DATASET EXTRACT =
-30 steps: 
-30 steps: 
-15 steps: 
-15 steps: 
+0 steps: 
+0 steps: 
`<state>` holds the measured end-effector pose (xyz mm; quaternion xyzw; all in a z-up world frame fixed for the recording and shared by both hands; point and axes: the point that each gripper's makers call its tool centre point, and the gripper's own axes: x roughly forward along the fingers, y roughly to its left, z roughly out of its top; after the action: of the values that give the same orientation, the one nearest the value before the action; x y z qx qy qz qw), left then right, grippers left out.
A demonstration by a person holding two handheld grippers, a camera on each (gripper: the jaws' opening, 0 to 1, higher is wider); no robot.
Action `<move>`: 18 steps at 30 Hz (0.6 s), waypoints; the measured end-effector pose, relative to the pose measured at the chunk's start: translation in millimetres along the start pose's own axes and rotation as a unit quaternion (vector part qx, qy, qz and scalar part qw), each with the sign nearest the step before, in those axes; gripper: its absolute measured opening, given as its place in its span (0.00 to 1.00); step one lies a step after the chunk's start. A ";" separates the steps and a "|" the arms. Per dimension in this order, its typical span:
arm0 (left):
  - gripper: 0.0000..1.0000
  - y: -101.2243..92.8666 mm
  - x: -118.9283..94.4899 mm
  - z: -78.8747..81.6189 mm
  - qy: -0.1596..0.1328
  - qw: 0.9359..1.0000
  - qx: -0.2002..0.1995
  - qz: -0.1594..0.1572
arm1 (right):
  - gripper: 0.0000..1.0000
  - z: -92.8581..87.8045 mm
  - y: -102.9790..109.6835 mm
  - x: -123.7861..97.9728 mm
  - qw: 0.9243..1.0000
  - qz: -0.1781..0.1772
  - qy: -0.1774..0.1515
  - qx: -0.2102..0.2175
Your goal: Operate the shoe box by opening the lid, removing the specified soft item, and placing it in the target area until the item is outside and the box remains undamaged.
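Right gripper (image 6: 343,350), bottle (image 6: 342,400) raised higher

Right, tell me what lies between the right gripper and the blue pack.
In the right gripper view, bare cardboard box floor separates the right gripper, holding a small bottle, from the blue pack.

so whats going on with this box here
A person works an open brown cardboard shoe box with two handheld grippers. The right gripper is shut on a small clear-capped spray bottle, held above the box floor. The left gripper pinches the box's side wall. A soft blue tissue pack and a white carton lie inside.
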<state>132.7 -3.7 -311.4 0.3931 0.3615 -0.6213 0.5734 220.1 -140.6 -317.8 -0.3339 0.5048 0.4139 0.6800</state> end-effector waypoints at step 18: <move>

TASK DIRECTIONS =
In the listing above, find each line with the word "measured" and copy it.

WRITTEN REPLY =
`<state>` holds the measured end-effector pose (xyz mm; quaternion xyzw; all in a z-up world frame fixed for the recording and shared by both hands; point and axes: the point that each gripper's makers call its tool centre point, and the gripper's own axes: x roughly forward along the fingers, y roughly to its left, z roughly out of its top; after the action: of the values that give the same orientation, the one nearest the value before the action; x y z qx qy qz qw), left then right, grippers left out.
Action `<move>`: 18 steps at 30 Hz (0.6 s), waypoints; the measured end-effector pose, relative to the pose measured at the chunk's start: translation in millimetres along the start pose's own axes and rotation as a unit quaternion (vector part qx, qy, qz and scalar part qw), each with the sign nearest the step before, in those axes; gripper: its absolute measured opening, given as its place in its span (0.00 to 1.00); step one lies a step after the chunk's start. A ";" separates the steps and a "|" the arms. Per dimension in this order, its typical span:

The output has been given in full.